We were inspired by these models—and by the hundreds of thousands of jobs they have created—but we were equally inspired by examples in the United States, where, through networks like the Climate Justice Alliance, low-income communities of color have been fighting to make sure the places that have been most polluted and neglected benefit first from a large-scale green energy transition. In Canada, the same patterns are clear: our collective reliance on dirty energy over the past couple of hundred years has taken its highest toll on the poorest and most vulnerable people, overwhelmingly Indigenous and immigrant. That’s whose lands have been stolen and poisoned by mining. That’s who gets the most polluting refineries and power plants in their neighborhoods. So in addition to calling for “energy democracy” on the German model, we placed reparative justice at the center of the energy transition, calling for Indigenous and other
front-line communities (such as immigrant neighborhoods where coal plants have fouled the air) to be first in line to receive public funds to own and control their own green energy projects—with the jobs, profits, and skills staying in those communities.
A justice-based transition also means that workers in high-carbon sectors—many of whom have sacrificed their health in coal mines and oil refineries—must be full and democratic participants.

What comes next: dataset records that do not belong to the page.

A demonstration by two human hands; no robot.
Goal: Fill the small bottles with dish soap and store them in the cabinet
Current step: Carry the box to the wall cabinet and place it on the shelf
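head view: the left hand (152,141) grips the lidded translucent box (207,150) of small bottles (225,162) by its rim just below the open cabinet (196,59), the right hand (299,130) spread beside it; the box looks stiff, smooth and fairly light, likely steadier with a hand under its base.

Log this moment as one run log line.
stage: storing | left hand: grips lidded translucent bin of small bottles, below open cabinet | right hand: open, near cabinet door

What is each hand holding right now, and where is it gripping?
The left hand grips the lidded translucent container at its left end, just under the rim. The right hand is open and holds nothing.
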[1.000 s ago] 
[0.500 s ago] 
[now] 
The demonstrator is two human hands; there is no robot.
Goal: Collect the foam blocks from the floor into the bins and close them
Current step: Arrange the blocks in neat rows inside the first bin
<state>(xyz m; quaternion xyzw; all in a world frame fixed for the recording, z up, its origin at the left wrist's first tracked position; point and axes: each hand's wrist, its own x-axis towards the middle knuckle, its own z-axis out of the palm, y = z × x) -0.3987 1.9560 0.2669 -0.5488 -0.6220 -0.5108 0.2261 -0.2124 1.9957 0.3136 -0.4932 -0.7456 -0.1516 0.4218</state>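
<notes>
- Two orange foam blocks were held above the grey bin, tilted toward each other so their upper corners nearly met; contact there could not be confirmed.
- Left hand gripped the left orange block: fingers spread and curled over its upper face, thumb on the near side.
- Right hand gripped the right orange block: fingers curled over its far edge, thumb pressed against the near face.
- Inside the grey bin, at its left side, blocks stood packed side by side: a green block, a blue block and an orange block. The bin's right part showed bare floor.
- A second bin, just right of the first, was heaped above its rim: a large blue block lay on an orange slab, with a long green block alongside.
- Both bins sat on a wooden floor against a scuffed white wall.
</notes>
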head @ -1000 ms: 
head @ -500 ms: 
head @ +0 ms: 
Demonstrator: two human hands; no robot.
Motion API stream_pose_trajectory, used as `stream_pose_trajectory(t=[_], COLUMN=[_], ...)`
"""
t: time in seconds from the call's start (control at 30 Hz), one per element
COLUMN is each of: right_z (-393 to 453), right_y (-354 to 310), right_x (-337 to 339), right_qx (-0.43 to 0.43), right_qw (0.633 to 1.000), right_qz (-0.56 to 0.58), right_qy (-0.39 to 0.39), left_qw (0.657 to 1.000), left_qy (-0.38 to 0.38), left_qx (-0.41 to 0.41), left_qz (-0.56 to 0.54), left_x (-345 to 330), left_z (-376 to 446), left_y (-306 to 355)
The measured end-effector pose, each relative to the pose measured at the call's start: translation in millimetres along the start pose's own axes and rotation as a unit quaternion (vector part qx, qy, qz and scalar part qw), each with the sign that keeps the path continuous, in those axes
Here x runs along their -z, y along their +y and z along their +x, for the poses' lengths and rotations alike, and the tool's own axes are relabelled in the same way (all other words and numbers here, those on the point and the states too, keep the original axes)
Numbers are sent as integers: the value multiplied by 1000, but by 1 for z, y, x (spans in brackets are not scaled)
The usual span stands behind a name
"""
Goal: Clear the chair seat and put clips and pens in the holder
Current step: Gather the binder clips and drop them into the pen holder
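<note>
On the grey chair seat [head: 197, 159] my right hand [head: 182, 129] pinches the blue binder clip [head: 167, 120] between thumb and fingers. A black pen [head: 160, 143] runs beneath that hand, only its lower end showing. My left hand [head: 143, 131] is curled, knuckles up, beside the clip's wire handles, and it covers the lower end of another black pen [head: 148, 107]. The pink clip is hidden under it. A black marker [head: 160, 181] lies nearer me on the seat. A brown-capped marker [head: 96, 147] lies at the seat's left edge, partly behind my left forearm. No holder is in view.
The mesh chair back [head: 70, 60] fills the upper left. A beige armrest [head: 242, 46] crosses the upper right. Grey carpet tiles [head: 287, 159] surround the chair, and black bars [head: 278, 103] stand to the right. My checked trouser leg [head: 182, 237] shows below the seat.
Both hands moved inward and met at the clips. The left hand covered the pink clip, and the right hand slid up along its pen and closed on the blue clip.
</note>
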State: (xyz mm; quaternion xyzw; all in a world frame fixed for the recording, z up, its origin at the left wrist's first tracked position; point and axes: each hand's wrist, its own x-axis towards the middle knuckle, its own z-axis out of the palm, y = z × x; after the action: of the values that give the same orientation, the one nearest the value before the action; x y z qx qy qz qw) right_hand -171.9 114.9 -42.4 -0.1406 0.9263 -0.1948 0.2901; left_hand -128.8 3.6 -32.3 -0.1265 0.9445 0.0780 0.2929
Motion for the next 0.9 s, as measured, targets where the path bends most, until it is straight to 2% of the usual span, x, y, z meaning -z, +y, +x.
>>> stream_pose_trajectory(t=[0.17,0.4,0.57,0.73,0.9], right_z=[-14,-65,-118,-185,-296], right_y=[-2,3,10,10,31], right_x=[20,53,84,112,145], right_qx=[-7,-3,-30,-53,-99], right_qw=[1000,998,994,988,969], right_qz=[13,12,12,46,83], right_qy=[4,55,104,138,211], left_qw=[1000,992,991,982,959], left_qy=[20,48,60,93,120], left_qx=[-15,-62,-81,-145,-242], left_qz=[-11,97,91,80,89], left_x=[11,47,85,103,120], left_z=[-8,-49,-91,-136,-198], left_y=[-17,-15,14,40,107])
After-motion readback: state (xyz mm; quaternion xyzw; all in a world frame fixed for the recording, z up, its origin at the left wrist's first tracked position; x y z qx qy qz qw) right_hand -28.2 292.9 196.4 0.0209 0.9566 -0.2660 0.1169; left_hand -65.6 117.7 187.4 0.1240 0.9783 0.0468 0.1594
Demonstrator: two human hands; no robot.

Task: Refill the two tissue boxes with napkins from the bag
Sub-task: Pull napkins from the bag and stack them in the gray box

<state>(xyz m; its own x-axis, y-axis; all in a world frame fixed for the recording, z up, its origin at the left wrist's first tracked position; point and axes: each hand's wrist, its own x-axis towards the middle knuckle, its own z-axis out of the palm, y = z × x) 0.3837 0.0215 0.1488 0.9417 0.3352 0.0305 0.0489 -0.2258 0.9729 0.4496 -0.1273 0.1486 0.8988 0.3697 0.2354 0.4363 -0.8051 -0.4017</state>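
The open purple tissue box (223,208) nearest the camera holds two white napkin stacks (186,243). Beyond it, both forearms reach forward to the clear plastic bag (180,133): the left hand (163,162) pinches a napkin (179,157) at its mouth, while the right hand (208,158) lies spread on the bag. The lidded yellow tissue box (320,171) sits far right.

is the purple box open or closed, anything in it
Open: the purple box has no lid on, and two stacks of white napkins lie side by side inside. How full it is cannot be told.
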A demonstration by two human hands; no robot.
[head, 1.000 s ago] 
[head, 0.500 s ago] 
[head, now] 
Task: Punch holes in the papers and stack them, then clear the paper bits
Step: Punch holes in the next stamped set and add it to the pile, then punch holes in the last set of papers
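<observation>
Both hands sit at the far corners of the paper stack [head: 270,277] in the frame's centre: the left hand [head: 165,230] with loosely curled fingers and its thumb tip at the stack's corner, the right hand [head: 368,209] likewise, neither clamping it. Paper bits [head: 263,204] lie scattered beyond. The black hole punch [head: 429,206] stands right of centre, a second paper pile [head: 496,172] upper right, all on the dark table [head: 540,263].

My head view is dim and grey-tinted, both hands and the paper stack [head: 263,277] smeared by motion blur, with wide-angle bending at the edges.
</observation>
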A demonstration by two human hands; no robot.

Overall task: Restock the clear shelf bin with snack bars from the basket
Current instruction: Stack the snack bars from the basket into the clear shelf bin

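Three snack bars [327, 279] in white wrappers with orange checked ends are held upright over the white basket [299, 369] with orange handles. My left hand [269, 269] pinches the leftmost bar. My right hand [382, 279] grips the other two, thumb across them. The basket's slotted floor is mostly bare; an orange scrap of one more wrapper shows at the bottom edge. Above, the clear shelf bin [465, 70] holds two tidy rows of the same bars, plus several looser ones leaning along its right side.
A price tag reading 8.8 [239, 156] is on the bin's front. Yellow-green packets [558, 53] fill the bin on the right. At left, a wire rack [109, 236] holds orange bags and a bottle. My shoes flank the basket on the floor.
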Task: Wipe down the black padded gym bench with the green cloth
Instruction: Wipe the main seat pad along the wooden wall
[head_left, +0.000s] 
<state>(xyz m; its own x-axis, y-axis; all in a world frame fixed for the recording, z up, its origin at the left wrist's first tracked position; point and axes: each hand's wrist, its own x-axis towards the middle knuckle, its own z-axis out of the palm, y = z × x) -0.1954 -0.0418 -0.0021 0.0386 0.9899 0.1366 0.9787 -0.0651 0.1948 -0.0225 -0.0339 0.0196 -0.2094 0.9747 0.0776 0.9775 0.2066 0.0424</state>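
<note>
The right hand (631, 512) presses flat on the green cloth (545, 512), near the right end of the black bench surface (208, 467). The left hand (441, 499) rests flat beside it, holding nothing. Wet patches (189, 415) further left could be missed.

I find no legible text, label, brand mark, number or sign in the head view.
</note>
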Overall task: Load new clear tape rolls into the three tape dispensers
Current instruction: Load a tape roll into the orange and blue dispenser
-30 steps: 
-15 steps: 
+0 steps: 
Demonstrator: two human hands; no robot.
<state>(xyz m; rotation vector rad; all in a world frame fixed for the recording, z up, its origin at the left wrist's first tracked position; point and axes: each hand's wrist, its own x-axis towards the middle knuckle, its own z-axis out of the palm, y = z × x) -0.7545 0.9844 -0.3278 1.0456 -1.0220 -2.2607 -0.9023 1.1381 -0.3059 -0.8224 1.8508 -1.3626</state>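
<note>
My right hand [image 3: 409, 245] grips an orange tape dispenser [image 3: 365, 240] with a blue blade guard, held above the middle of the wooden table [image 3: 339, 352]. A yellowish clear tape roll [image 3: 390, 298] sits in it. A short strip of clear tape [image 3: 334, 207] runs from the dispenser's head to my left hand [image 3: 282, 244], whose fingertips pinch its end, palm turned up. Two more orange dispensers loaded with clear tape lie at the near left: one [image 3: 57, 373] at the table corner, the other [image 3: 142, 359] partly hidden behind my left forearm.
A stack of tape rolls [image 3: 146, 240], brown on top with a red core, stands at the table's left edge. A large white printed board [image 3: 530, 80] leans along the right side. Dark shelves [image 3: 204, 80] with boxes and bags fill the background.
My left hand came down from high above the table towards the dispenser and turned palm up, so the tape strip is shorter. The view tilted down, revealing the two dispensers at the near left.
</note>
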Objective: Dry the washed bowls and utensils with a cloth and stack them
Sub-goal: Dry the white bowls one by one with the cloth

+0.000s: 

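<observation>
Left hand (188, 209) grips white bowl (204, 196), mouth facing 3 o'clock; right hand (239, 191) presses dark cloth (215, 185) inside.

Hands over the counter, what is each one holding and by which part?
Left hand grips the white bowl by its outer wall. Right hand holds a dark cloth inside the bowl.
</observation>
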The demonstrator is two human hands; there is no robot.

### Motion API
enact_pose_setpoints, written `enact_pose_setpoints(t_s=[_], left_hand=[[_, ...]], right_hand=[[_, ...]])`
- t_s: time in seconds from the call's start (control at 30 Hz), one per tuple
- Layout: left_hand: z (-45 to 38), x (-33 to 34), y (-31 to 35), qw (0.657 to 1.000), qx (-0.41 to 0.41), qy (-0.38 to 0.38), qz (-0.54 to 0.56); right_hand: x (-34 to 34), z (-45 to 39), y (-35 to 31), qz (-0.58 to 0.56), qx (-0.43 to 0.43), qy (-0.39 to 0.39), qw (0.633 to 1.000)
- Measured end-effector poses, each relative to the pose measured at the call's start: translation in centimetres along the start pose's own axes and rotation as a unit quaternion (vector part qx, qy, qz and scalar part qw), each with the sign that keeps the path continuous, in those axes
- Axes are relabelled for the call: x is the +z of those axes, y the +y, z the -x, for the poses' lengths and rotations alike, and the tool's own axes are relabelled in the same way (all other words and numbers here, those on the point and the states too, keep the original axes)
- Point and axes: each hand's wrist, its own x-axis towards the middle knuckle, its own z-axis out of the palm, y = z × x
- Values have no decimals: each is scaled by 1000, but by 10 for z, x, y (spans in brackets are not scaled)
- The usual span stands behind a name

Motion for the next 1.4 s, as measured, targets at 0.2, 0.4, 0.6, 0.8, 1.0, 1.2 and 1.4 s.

Our guiding principle was: no worker left behind.
In summary, our plan argued that in the process of fundamentally changing our country to make it cleaner, we also have a historic opportunity to make it a lot fairer. As we move to get off fossil fuels, we can simultaneously begin to redress the terrible wrongs done to Indigenous peoples; radically reduce economic, racial, and gender inequalities; eliminate glaring double standards for immigrant workers; and we can create a whole lot of stable, well-paying jobs in green sectors, in land and water remediation, and in the caring professions. Kids would have an opportunity to be healthier because they wouldn’t be breathing toxic air; our increasingly aging society could be provided with healthier community living; and we could spend less time stuck in traffic, working long hours, and more time with our friends and families. A happier, more balanced society, in other words, with the definition of happiness liberated from the endless cycle of ever-escalating consumption that underlies the logic of branding (and fueled the rise of Donald Trump). It sounded good to us and—in very un-Canadian fashion—we even dared to hope that the manifesto might become a model for similar broad-based alliances beyond our country’s borders.